[Haskell-cafe] Re: FASTER primes

Sat Jan 16 15:37:56 EST 2010

Am Samstag 16 Januar 2010 18:53:33 schrieb Will Ness:
> Daniel Fischer <daniel.is.fischer <at> web.de> writes:
> > Am Donnerstag 14 Januar 2010 08:25:48 schrieb Will Ness:
> > > Daniel Fischer <daniel.is.fischer <at> web.de> writes:
> > > > Am Mittwoch 13 Januar 2010 10:43:42 schrieb Heinrich Apfelmus:
> > > > > I wonder whether it's really the liveness of  pair  in
> > > > >
> > > > >   mergeSP (a,b) pair
> > > > >      = let sm = spMerge b (fst pair)
> > > > >        in (a ++ fst sm, merge (snd sm) (snd pair))
> > > > >
> > > > > that is responsible for the space leak, ...
> > > >
> > > > I think that is responsible. At least that's how I understand the
> > > > core:
> > > >
> > > > mergeSP (a,b) ~(c,d) = (a ++ bc, merge b' d)
> > > >    where
> > > >       (bc, b') = spMerge b c
> > > >       spMerge ...
> > >
> > > That is equivalent to
> > >
> > >   first (a++) . second (`merge`d) $ spMerge b c
> > >
> > > and Daniel's fix is equivalent to
> > >
> > >   first (a++) $ spMerge b c d
>
> That should've been
>
>   mergeSP (a,b) p = first(a++) . second(`merge`snd p) $ spMerge b (fst
> p)
>
> and
>
>   mergeSP (a,b) p = first(a++) $ spMerge b (fst p) (snd p)
>
>
> The code fragments you've posted are essentially
>
>
>   mergeSP (a,b) p = let res = case p of (c,_) ->
>                                 case spMerge b c of (# x,y #) ->
>                                   (x,y)
>     in
>        (# (++) a (case res of (bc,_)-> bc) ,
>           case res of (_,b') ->
>             case p of (_,d) -> merge b' d  #)
>
> and
>
>   mergeSP (a,b) p = let res = case p of (c,d) ->
>                                 case spMerge b c d of (# x,y #) ->
>                                   (x,y)
>     in
>        (# (++) a (case res of (bc,_)-> bc) ,
>           case res of (_,b') -> b'         #)
>
>
> This looks like Haskell to me, with many detailes explicitely written
> out, probaly serving as immediate input to the compiler - not its
> output. So it can't say to us much about how this is actually
> implemented on the lower level. (?)

It's 'core', the intermediate language GHC uses and does its 
transformations upon. It's more or less a slimmed down version of Haskell.

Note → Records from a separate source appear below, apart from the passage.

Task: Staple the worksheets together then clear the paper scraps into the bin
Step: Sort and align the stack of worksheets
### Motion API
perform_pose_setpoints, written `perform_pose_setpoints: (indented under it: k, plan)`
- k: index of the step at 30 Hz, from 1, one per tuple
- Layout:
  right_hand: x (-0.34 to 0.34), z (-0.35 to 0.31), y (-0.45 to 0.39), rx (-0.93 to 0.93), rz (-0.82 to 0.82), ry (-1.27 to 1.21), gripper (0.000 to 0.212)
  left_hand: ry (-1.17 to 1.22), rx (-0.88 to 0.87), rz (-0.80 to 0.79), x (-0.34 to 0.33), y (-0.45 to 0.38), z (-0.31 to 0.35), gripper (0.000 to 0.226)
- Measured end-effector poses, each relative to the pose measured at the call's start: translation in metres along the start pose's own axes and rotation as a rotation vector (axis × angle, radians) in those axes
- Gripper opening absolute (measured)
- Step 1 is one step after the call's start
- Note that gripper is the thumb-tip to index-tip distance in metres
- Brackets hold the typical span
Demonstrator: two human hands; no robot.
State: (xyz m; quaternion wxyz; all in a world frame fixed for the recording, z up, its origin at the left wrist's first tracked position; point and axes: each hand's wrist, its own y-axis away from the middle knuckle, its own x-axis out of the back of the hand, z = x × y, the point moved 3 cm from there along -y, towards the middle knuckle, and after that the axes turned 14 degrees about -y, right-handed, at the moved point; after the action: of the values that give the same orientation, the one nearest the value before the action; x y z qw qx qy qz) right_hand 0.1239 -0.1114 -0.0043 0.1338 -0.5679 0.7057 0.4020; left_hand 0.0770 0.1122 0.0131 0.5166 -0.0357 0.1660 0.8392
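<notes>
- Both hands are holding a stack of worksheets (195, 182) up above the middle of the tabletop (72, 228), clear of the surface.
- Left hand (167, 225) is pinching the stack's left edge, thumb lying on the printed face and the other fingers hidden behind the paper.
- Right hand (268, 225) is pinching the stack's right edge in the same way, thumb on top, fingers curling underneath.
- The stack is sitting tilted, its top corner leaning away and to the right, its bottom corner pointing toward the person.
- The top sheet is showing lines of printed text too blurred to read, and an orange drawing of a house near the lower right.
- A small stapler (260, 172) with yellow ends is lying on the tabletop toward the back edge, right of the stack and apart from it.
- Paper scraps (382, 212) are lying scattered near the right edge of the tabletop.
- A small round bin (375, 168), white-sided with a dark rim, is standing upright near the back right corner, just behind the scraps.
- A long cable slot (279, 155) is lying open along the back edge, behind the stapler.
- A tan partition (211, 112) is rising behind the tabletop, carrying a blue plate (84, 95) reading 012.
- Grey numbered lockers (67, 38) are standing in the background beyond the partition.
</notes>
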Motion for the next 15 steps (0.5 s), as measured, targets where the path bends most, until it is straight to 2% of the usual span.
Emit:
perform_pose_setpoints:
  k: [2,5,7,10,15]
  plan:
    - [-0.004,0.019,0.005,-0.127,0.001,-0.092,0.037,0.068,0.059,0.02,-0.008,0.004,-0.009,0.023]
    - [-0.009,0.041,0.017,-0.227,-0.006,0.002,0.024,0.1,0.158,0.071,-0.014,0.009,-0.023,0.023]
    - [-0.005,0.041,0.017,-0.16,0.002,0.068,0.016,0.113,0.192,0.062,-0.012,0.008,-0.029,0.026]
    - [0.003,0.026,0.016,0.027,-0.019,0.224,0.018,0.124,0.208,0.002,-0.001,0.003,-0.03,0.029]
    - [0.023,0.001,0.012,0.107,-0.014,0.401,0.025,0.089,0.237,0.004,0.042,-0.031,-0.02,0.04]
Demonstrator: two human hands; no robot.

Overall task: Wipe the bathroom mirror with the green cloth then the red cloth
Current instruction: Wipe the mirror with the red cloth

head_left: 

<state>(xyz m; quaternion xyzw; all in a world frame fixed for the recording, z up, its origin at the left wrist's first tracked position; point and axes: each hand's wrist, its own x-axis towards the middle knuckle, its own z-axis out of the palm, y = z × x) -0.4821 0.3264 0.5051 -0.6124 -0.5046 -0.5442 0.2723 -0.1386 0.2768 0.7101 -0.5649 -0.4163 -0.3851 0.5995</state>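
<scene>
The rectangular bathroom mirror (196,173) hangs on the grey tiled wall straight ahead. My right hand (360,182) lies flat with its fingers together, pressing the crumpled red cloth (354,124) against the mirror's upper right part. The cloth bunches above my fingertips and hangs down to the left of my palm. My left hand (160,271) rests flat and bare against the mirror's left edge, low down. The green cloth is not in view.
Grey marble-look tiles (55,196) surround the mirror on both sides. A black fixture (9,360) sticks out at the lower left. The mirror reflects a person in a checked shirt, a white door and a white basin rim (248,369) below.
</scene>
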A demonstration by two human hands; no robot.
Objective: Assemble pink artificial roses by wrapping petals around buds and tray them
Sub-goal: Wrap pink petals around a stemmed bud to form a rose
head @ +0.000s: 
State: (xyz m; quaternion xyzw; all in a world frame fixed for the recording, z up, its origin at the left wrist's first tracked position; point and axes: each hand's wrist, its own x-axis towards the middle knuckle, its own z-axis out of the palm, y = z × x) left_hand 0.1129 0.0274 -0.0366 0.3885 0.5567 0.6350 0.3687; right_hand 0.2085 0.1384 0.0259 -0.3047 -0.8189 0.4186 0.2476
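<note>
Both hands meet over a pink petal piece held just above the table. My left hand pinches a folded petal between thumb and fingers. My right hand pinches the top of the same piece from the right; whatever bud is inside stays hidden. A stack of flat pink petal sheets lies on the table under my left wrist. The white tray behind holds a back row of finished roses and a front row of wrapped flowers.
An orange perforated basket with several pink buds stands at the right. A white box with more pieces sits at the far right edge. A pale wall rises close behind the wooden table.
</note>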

That came from -ddump-simpl, thus it's the output of the simplifier, after 
numerous transformation/optimisation passes. I think that is then fairly 
directly translated to assembly (via Cmm), the STG to STG and Cmm passes do 
not much optimisation anymore (I may be wrong, what know I about the 
compiler. However, I've found that the -ddump-simpl output corresponds well 
to the actual behaviour whenever I look.).

I find that much more redable than the -fext-core output 
(http://www.haskell.org/ghc/docs/6.12.1/html/users_guide/ext-core.html 
"GHC can dump its optimized intermediate code (said to be in “Core” format) 
to a file as a side-effect of compilation."), which says the same, only 
more verbose and less readable.

Of course, if I could read assembly, that would exactly reveal what 
happens.

>
> Your theory would certainly hold if the translation was done one-to-one
> without any further code rearrangements. But it could've been further
> re-arranged by the compiler at some later stage (is there one?) into an
> equivalent of, e.g.
>
>
>   mergeSP (a,b) p = let (bc,b') = case p of (c,_) ->
>                                     case spMerge b c of (x,y) ->
>                                       (x,y)
>     in
>        (# (++) a bc ,
>           case p of (_,d) -> merge b' d  #)
>
>
> and further,
>
>
>   mergeSP (a,b) p = let (c,d)   = case p of (x,y) -> (x,y)
>                         (bc,b') = case spMerge b c of (x,y) ->
>                                       (x,y)
>     in
>        (# (++) a bc , merge b' d  #)
>
>
> could it? This would take hold on /d/ and /c/ at the same time, right?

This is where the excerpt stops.